Cars are getting connected. But slowly.

Adam Lashinsky
@adamlashinsky
adam_lashinsky@fortune.com

BITS AND BYTES

Mutual funds mark down more tech startups. DraftKings, Pinterest, and Lookout are just a few of the “unicorn” companies whose private shares have recently dropped in value in the eyes of fund managers The Hartford and T. Rowe Price. Last week, Fidelity Investments marked down its privately held investments in Dropbox, Snapchat, and Zenefits. The SEC is now reportedly trying to determine whether the valuation process that large funds use to appraise startup shares is fair. (Fortune)

Uber rivals raising funds. The ride-sharing service Lyft is reportedly raising $500 million at a $4 billion valuation. Ola, the ride-hailing company based in India, just closed a $500 million round at a reported $5 billion valuation. In contrast, private market investors have placed the valuation of Uber at more than $50 billion—although the head honcho “unicorn” startup is reportedly seeking a new $1 billion round of funding at a $60 billion to $70 billion valuation. (Fortune)

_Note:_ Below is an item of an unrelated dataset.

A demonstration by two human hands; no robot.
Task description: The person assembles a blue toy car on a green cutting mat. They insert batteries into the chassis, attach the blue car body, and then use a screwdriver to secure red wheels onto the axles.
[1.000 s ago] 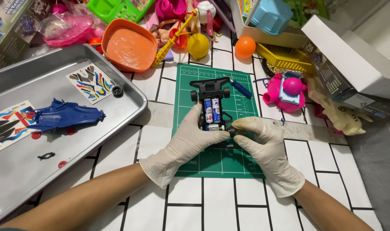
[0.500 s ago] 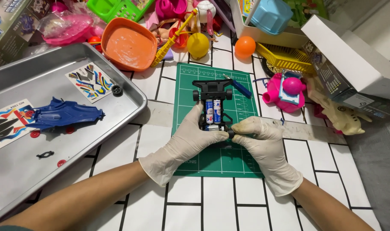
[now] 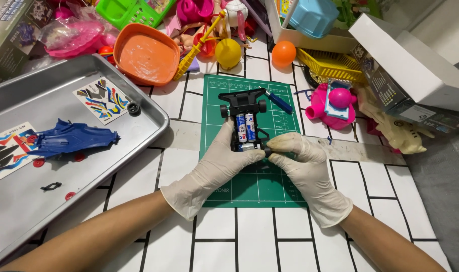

Microsoft prioritizes security. The tech giant has made a stunning about-face when it comes to computer security in recent years. Once an afterthought for the company, cybersecurity has become a central part of CEO Satya Nadella’s strategy, as he made clear during a presentation on Tuesday. Windows 10, Microsoft’s latest operating system, for instance, far surpasses Windows 7, its most popular operating system, in ability to catch malware. (Fortune)

Computer chip market consolidates. Chipmaker ON Semiconductor has agreed to buy Fairchild Semiconductor for $2.4 billion in order to gain more share of the car and smartphone markets. Companies in the chip market have been on a consolidation spree, announcing more than $100 billion in mergers and acquisitions this year. Intel recently bought the chipmaker Altera for $16.7 billion, for example. (Wall Street Journal, Fortune)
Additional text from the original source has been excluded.